A Lesson from An Electronic Cultural Atlas
To round out the UC Berkeley Ischool reminiscences, I recall vividly a talk by Lewis Lancaster, possibly the Platonic ideal of a gentleman scholar. He was someone people would do anything for, a truly magnanimous and gifted scholar. He saw clearly, decades ago, the need for interdisciplinary research in the humanities, and that technical skills are needed alongside that of the historian and cultural researcher, in order to present information in a way that provides original insight. Digitization is but the first step, information retrieval and visualization meant to show things that are otherwise hidden, that is the real feat. To which end Lancaster founded the Electronic Cultural Atlas Initiative.
The problem with WordPress Plugin development, that is clear to even the most cursory evaluation:
> It seems like backend developers create such a design. Boring minimalism. ?3
This is the heart of the failure (or the failure of the heart of it), is that there is no cross-disciplinary team involved. There are essentially programmers doing the work that should be done by experts from other fields. The provisioning of human relevance needs more than PHP and CSS code wranglers. It will continue to fail without the fresh air of authentic collaboration with, and leadership from, those who are not developers first and foremost.
Facebook and WordPress interfaces are similarly bad, based on the same kind of DNA: Run by founders who are at base PHP coders, driving an engineer-centric culture, whose insular thinking continues to produce an unremarkable product (whose minimal progress occasionally goes in reverse).

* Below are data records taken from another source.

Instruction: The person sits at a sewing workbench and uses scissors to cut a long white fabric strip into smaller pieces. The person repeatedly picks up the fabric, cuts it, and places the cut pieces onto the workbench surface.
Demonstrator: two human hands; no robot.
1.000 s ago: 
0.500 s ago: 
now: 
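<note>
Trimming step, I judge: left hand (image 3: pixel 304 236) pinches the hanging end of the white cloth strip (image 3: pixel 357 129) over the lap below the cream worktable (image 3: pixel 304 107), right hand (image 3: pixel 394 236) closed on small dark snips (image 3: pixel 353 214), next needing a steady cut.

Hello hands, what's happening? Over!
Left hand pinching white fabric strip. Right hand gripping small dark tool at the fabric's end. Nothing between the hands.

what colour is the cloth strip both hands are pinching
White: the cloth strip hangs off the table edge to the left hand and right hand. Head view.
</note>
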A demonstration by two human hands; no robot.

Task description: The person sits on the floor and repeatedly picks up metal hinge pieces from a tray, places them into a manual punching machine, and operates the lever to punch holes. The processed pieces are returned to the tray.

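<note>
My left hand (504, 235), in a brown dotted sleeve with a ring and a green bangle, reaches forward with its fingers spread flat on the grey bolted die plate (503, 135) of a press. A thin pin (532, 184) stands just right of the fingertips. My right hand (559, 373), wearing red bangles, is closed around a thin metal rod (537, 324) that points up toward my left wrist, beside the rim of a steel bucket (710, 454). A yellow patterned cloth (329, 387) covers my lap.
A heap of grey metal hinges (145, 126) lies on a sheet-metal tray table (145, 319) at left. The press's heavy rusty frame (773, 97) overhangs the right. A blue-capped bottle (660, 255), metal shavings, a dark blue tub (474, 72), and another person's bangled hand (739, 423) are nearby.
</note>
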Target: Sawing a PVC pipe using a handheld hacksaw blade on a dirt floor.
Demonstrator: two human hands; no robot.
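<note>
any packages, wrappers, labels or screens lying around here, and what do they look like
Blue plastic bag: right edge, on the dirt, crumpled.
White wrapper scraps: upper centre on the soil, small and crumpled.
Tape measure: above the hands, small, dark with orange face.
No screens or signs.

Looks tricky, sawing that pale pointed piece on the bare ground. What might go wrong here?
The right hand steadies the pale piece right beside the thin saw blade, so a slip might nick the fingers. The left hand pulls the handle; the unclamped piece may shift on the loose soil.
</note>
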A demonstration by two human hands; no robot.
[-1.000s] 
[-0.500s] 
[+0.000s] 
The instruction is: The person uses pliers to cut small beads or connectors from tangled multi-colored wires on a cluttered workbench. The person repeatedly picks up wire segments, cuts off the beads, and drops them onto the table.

Where to Begin Again, The Appstore
To begin again would be to first take people's lived experiences as a place to explore and respect, and their suggestions, to follow. Doing a redesign is all very lofty, but how about fixing what can be fixed easily first. For example, plugin screenshots have no lightbox, something simple to fix. Sorting and filtering search results by certain criteria, something asked for, for years, and ignored yet again.
Second, orient toward the kind of search that makes sense for a plugin repository, which is an appstore. Appstore search is difficult, as the atrocities that are Apple and Google demonstrate. However, there are some basic features that make sense: collections, categories, and the app (plugin) display page. These are all huge, low-hanging fruit for WordPress plugins. But of course, not sexy like search algorithms, to a back-end developer, so they play with search algorithms, while the user experience languishes and ticks down further.
For people to take the plugin store seriously, WordPress needs to take it seriously. In the face of requirements for plugin developers to regularly update their plugin (even when it is not needed) and babysit the required support ticket system, the ongoing force-feeding of a badly out-of-date plugin -- Hello Dolly -- is simply a joke.